# What to produce
What is needed is the exact text of each line in the listing below from the one with "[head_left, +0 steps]" up to and including the one with "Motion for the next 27", and no pictures.

*** Begin section ***

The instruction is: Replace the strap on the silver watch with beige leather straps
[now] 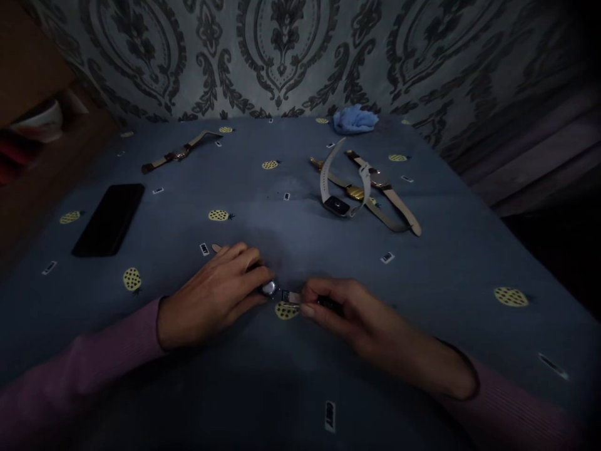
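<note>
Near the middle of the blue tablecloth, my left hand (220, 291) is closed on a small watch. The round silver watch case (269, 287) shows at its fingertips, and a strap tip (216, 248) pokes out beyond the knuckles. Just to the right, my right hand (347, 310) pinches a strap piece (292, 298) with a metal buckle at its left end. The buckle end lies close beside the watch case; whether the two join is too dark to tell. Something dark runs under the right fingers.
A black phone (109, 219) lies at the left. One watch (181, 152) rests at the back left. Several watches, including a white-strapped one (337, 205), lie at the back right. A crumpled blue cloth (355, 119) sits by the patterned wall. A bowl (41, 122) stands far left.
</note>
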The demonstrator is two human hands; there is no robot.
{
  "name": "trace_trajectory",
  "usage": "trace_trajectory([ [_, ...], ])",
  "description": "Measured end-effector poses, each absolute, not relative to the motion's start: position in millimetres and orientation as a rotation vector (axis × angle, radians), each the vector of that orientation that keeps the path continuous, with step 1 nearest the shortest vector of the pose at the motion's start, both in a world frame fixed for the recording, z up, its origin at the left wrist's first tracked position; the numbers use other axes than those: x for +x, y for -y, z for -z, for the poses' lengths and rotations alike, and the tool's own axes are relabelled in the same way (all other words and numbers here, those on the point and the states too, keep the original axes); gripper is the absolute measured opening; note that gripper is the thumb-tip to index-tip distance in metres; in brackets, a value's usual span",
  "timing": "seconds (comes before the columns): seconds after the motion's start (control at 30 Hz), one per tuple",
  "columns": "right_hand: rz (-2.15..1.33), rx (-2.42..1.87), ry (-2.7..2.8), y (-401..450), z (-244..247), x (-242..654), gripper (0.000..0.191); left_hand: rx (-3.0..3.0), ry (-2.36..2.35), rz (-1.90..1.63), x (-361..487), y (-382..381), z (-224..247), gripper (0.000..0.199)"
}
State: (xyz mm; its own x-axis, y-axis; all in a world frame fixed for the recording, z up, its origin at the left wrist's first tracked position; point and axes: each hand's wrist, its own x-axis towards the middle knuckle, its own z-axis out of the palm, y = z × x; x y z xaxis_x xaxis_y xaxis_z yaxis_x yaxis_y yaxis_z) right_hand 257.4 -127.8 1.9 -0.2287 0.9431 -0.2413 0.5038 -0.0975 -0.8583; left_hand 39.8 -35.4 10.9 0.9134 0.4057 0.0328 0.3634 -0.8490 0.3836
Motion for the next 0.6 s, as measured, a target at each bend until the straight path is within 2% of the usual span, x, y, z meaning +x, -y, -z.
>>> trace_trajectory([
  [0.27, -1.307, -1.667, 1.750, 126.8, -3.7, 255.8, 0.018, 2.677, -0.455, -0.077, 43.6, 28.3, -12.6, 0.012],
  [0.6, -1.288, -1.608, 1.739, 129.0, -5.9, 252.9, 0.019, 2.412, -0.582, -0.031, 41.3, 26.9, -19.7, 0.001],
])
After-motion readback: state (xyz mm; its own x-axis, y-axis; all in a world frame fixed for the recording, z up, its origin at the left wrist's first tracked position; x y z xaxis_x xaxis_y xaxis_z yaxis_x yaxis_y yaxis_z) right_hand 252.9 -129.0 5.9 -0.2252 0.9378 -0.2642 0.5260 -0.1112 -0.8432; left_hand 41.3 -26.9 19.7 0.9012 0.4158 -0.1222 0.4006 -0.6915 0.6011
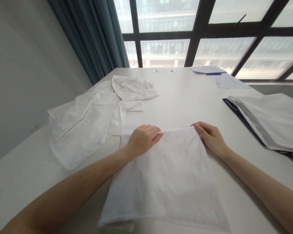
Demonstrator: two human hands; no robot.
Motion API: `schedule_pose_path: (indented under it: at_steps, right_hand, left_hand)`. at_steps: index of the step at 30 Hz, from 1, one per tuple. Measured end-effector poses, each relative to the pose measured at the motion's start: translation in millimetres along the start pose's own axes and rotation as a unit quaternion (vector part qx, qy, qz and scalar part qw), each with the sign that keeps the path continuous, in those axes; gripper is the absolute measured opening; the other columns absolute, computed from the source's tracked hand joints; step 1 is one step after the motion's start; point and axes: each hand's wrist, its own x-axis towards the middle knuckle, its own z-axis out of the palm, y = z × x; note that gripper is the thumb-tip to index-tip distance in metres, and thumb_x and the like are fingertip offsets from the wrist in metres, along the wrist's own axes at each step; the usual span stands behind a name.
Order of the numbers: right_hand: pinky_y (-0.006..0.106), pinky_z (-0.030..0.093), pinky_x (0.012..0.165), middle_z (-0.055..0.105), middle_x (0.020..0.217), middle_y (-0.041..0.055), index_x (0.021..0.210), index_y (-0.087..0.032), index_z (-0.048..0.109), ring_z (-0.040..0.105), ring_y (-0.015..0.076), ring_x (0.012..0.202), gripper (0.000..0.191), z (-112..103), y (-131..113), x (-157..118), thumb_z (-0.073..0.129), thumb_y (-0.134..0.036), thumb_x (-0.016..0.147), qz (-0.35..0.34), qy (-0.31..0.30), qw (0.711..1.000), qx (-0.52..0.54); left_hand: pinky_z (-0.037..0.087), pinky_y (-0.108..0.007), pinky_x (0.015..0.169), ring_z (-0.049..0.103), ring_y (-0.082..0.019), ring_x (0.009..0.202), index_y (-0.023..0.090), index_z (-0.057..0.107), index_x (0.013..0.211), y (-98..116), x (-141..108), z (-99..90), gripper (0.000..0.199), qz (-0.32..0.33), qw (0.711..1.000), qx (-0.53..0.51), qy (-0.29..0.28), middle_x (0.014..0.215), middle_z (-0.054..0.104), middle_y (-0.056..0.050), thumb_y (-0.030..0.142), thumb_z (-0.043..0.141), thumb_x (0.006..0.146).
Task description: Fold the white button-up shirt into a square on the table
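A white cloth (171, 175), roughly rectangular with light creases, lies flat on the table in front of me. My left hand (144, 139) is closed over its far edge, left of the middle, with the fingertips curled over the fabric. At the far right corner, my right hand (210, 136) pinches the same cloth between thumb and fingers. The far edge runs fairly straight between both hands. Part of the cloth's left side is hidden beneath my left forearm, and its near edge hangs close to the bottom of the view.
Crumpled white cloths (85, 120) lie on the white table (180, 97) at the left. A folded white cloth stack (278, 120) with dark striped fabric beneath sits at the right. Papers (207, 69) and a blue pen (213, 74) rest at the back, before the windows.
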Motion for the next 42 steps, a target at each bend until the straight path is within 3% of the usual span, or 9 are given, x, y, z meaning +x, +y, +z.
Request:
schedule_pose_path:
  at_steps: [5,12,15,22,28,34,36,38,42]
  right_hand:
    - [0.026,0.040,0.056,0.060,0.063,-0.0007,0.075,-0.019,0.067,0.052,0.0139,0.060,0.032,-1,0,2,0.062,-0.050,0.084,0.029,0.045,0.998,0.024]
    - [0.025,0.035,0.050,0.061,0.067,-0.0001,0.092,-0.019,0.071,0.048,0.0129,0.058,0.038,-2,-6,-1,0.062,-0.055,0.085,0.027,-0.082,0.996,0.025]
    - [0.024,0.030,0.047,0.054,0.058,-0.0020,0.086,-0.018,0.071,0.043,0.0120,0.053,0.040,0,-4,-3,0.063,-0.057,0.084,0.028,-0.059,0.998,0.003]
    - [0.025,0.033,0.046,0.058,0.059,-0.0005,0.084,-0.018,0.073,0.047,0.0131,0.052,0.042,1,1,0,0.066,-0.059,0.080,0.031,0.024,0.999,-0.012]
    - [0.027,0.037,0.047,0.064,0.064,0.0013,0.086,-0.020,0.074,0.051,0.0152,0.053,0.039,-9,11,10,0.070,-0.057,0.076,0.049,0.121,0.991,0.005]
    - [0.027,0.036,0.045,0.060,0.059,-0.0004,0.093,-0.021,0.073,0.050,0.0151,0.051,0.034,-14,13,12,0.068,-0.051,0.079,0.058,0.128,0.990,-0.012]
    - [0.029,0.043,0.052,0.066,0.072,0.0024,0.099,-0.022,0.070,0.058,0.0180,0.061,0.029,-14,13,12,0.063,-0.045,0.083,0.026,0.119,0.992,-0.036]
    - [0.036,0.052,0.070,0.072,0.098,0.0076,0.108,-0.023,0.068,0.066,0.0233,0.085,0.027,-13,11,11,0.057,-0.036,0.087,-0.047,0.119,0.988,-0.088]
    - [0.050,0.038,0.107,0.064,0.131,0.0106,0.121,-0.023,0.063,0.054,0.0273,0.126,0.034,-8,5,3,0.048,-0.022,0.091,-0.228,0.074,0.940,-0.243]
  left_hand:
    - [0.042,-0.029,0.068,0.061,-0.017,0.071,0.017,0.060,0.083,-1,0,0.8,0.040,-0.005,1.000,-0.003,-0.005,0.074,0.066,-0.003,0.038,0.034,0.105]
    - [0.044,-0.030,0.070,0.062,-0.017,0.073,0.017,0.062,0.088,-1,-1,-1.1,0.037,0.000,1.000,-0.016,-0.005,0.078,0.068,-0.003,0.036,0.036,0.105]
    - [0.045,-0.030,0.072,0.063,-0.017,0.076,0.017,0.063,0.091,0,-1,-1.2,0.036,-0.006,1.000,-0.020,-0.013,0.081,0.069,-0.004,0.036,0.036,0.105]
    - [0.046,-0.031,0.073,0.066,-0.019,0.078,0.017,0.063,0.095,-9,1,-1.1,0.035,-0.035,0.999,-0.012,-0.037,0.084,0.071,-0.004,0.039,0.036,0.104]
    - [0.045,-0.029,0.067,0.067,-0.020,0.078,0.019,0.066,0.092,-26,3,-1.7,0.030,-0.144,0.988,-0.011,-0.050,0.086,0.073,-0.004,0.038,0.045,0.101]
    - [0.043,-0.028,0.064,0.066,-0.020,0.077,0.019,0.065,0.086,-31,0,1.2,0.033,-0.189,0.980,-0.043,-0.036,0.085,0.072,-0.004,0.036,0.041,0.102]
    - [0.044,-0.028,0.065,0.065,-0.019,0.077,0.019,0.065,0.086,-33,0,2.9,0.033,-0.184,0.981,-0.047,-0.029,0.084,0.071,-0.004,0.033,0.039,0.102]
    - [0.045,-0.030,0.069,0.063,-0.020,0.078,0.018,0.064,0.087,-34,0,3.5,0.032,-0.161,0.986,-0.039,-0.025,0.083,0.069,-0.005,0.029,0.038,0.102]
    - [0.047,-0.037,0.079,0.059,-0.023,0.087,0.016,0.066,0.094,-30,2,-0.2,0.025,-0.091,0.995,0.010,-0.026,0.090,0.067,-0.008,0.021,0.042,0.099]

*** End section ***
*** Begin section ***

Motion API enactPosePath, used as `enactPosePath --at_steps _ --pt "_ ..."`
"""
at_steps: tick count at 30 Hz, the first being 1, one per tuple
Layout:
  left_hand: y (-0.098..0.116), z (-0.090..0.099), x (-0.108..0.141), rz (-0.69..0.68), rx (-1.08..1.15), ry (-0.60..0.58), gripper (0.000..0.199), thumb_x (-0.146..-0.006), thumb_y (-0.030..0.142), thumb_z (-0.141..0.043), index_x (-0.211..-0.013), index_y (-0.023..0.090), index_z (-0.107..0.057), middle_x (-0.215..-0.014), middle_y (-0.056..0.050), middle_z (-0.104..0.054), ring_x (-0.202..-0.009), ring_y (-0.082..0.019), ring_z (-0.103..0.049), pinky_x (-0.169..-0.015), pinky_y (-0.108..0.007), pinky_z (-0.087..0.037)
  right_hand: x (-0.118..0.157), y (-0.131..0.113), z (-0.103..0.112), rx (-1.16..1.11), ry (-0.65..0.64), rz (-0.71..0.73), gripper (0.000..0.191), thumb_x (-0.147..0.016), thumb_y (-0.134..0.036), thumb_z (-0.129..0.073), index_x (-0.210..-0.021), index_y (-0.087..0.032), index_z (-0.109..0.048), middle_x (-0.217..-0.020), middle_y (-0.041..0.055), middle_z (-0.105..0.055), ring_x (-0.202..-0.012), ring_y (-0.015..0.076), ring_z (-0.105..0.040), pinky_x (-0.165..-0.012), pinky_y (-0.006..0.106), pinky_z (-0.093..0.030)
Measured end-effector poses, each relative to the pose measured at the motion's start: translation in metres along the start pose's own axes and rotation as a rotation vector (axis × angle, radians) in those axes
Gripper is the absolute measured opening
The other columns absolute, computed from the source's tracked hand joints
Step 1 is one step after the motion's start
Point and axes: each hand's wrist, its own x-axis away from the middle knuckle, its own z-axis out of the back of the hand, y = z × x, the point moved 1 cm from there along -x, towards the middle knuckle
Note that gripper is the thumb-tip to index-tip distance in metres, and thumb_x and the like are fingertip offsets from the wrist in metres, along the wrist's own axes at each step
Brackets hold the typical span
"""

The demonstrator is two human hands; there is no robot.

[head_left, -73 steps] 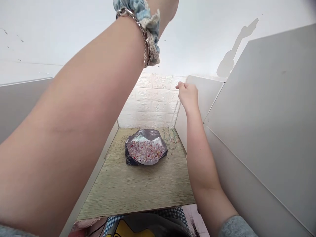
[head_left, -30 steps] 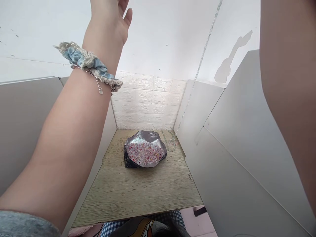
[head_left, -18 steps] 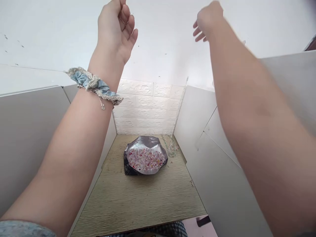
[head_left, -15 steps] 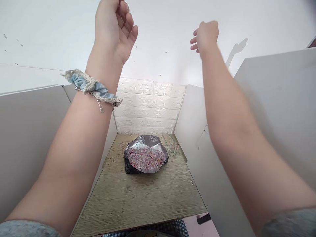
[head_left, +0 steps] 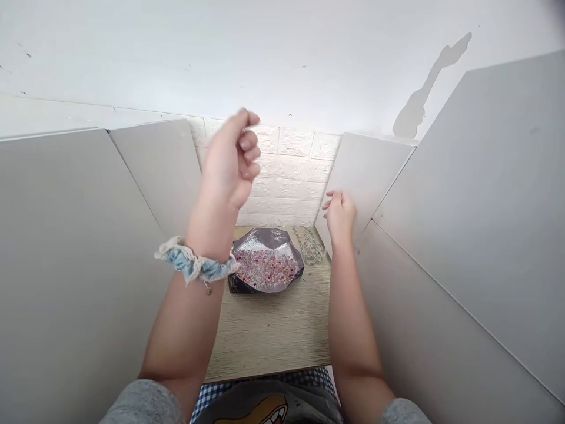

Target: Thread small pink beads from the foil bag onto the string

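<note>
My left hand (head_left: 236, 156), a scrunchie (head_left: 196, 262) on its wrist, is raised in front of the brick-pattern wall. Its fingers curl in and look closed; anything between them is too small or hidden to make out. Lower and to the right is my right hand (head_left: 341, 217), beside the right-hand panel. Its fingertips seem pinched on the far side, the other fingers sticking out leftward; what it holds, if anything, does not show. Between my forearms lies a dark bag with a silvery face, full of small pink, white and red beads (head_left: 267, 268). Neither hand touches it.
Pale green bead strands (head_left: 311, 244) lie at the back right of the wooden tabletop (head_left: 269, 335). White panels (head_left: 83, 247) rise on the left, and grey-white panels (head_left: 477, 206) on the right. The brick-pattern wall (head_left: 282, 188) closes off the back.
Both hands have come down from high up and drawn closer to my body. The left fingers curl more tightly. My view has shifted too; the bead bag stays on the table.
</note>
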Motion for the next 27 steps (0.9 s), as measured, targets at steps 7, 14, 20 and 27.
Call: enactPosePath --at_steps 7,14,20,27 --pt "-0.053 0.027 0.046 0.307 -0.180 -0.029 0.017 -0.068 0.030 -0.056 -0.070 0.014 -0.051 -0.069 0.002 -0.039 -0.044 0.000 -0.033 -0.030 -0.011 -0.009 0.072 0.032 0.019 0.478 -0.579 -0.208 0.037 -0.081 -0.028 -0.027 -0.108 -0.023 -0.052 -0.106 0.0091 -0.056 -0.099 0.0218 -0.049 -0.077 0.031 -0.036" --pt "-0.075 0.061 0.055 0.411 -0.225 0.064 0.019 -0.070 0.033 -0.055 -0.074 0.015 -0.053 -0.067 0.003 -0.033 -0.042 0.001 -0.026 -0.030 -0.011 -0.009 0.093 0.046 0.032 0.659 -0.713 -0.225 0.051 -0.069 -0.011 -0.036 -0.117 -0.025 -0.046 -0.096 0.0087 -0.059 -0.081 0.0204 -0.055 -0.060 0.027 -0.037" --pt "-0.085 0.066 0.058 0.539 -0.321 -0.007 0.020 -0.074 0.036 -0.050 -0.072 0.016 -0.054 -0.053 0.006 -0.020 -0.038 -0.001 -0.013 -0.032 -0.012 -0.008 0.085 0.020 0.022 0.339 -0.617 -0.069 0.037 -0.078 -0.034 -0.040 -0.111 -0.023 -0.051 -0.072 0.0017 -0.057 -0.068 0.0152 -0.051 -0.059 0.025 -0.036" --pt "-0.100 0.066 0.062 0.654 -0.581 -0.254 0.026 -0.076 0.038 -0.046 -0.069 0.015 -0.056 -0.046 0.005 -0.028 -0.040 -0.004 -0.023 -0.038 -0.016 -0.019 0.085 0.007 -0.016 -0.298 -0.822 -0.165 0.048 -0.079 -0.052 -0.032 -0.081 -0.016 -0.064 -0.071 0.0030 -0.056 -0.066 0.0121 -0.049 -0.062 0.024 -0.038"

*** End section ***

# Written reply
[head_left, +0 steps] 

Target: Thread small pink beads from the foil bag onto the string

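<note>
My left hand (head_left: 236, 156), a scrunchie (head_left: 196, 262) on its wrist, is raised in front of the brick-pattern wall. Its fingers curl in and look closed; anything between them is too small or hidden to make out. Lower and to the right is my right hand (head_left: 341, 217), beside the right-hand panel. Its fingertips seem pinched on the far side, the other fingers sticking out leftward; what it holds, if anything, does not show. Between my forearms lies a dark bag with a silvery face, full of small pink, white and red beads (head_left: 267, 268). Neither hand touches it.
Pale green bead strands (head_left: 311, 244) lie at the back right of the wooden tabletop (head_left: 269, 335). White panels (head_left: 83, 247) rise on the left, and grey-white panels (head_left: 477, 206) on the right. The brick-pattern wall (head_left: 282, 188) closes off the back.
Both hands have come down from high up and drawn closer to my body. The left fingers curl more tightly. My view has shifted too; the bead bag stays on the table.
</note>
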Motion for the next 27 steps (0.9 s), as measured, targets at steps 7, 14, 20 and 27.

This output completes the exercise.